An automobile disk brake is essential mechanical system used to slow down and stop the vehicle. During the operation of brake high amount of kinetic energy will generate high amount of heat energy and forces. The generated heat increases the rotor temperature, which lead disk brake rotor deformation due to combined effect of mechanical forces and temperature. During study, disk brake rotor will be investigated for frictional forces acting on it and heat generated due to friction between calliper pads and rotor surface. Brake rotor dimensions can be optimized for strength with reduction in weight using advance topology optimization method.

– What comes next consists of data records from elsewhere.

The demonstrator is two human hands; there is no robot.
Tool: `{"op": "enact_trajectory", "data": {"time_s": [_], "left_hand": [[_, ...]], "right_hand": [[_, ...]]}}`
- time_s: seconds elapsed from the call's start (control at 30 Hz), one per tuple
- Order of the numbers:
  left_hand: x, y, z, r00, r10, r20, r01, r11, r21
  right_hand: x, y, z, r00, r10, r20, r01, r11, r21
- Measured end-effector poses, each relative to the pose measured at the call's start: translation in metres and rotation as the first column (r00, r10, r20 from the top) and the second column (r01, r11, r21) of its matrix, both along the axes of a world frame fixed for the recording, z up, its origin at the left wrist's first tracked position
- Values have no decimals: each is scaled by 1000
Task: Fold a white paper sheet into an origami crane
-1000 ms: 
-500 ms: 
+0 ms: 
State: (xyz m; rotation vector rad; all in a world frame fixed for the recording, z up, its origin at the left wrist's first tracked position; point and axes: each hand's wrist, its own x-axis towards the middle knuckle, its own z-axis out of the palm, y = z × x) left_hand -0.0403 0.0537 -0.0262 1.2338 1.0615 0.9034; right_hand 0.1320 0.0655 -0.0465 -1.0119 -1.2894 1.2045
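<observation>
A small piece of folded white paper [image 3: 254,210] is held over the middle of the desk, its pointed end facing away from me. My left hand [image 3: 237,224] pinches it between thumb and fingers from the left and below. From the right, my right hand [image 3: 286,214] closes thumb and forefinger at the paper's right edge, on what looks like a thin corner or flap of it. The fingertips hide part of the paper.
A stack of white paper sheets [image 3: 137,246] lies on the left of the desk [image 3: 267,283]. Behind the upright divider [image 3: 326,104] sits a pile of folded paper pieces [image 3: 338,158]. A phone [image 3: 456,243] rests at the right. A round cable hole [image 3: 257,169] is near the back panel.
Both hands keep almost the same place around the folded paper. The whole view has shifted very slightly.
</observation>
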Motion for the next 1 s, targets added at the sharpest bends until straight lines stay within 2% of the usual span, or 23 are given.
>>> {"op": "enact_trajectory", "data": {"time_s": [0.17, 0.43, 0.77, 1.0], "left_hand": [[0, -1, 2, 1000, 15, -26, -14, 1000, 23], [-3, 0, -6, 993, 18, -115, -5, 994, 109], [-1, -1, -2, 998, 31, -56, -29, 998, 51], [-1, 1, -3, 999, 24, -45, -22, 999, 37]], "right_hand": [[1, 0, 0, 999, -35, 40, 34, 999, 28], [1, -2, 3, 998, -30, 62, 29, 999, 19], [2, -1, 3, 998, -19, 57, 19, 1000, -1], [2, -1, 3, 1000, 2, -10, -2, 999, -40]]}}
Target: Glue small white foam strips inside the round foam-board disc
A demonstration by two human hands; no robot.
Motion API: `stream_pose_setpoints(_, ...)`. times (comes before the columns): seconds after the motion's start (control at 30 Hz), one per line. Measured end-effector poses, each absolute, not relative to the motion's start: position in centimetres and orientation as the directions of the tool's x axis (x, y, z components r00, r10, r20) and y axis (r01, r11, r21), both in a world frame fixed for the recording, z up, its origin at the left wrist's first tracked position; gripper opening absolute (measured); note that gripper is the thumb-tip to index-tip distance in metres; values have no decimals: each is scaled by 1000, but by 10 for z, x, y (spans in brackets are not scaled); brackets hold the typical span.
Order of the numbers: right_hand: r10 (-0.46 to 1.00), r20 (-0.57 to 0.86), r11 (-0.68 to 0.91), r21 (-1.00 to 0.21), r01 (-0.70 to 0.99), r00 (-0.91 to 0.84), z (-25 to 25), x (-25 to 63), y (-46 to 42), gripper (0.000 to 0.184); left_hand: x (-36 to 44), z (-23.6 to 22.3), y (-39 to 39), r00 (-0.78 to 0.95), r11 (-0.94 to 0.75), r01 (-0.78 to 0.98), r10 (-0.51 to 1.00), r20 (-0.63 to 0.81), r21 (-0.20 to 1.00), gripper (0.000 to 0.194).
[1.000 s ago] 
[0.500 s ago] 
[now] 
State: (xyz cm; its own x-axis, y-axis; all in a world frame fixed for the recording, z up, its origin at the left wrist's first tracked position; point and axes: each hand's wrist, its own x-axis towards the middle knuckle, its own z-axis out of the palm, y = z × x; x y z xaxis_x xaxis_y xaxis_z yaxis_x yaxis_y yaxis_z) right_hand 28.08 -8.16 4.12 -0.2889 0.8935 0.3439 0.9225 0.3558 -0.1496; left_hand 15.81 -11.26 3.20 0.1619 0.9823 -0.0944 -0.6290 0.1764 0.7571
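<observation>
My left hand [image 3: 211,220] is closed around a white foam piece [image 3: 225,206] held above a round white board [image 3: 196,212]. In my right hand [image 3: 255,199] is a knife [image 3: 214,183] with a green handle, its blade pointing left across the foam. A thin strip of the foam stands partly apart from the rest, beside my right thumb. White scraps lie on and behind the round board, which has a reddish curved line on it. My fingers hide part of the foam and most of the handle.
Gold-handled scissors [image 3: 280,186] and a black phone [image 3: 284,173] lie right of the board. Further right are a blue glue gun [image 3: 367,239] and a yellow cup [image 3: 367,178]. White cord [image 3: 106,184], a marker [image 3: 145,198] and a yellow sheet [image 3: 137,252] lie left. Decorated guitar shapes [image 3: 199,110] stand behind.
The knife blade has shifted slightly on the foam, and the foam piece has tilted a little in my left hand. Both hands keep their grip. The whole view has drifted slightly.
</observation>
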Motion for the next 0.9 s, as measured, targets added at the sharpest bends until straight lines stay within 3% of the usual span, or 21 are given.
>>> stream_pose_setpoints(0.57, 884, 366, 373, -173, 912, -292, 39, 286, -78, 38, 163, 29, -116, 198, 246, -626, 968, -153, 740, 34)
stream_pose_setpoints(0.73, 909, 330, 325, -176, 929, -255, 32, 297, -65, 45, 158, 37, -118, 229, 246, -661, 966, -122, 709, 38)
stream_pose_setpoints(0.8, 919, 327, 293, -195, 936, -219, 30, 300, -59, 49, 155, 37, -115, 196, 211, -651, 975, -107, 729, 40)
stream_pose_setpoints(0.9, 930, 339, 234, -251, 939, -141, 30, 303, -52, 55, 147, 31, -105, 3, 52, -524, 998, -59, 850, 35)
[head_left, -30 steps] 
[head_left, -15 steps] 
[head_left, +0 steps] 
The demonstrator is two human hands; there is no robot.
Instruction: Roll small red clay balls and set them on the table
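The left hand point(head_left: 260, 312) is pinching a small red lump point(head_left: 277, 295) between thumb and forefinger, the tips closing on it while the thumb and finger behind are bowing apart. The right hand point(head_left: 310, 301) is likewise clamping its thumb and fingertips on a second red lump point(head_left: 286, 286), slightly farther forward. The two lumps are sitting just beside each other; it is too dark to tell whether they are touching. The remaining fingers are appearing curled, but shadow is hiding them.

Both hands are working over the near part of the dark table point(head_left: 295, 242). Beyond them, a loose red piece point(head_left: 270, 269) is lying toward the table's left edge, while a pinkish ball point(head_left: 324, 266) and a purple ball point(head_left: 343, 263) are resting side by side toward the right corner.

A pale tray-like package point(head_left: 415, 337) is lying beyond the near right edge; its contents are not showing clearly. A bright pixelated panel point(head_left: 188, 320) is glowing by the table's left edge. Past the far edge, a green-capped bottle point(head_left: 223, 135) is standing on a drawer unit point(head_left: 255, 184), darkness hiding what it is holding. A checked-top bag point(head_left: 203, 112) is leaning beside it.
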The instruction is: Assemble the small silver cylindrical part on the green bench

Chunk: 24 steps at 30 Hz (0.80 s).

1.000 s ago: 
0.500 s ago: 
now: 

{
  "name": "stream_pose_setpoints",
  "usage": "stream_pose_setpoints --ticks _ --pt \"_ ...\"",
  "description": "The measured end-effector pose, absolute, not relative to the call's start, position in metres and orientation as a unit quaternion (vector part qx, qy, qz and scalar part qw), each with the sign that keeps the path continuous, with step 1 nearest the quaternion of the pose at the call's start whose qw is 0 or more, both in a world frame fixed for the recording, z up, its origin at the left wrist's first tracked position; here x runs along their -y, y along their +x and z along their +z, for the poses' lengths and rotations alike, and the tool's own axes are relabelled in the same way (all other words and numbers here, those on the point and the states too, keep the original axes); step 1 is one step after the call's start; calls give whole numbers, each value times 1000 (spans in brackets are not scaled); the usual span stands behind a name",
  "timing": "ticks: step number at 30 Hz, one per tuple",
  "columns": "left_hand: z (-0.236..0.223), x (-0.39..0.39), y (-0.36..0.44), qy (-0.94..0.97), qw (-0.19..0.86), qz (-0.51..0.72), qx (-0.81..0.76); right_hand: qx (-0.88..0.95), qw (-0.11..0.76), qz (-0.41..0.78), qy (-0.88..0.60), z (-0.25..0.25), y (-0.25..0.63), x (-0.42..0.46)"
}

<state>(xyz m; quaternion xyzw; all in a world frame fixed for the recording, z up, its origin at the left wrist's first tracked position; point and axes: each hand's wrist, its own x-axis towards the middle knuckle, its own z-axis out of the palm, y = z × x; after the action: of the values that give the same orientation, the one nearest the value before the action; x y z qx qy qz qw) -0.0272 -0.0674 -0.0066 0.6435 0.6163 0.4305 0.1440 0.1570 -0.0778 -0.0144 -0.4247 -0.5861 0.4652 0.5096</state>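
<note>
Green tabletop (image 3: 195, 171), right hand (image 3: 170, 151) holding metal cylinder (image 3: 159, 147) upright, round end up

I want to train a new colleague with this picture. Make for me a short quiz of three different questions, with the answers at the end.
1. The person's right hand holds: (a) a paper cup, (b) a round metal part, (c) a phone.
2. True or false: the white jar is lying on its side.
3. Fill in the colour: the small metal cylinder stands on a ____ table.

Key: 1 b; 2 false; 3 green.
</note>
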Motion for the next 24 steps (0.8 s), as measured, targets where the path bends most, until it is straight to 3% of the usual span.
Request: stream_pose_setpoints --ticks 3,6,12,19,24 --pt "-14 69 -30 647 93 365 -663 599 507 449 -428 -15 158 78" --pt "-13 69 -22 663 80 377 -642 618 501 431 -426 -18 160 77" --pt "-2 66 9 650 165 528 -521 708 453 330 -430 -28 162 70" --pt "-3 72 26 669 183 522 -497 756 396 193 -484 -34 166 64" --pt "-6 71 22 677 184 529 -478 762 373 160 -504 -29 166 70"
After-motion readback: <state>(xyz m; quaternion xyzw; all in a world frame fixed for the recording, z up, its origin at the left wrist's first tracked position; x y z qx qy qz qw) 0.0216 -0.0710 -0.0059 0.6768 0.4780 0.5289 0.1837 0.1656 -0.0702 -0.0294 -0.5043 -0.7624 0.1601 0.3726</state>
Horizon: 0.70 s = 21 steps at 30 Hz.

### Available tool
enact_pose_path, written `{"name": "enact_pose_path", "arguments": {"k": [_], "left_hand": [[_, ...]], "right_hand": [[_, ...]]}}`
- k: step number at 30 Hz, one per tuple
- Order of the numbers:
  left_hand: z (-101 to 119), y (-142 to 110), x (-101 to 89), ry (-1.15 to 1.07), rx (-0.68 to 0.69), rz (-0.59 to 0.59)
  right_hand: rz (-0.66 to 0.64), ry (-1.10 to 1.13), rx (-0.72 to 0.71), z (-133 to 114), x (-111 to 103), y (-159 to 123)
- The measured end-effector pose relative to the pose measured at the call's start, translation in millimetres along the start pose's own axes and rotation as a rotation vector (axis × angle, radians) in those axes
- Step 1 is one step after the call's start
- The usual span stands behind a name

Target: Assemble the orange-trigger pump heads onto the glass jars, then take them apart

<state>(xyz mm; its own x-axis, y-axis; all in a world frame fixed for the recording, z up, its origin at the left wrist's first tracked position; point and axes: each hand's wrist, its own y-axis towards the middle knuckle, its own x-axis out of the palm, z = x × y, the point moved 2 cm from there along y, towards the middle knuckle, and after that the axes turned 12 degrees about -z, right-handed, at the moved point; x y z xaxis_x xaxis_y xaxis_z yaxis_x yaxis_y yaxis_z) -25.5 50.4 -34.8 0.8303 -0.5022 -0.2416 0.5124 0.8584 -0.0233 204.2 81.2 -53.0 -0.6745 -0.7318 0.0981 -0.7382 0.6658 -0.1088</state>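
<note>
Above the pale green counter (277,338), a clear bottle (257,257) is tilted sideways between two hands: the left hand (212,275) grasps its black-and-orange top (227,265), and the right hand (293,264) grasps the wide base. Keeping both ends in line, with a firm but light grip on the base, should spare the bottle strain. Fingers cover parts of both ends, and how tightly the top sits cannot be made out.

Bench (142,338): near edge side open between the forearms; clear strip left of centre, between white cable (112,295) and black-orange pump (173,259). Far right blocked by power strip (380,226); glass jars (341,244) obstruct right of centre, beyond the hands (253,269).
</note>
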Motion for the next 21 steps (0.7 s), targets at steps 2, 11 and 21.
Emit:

Topology optimization is very useful engineering technique especially at the concept design stage. Topology optimization is able to produce reliable and satisfactory results with the verified structural model. Topological optimization will be performed on ANSYS 18.1 software. New disk brake rotor shape will produced with the Creo 3.0 based on the topology optimization result. The new disc brake rotor from topology optimization result will compared with the traditional concept model and topology optimization base model. It will analyse that a new rotor will not fail during an experiment test, and these results will verified with a fabricated real sample under the durability condition.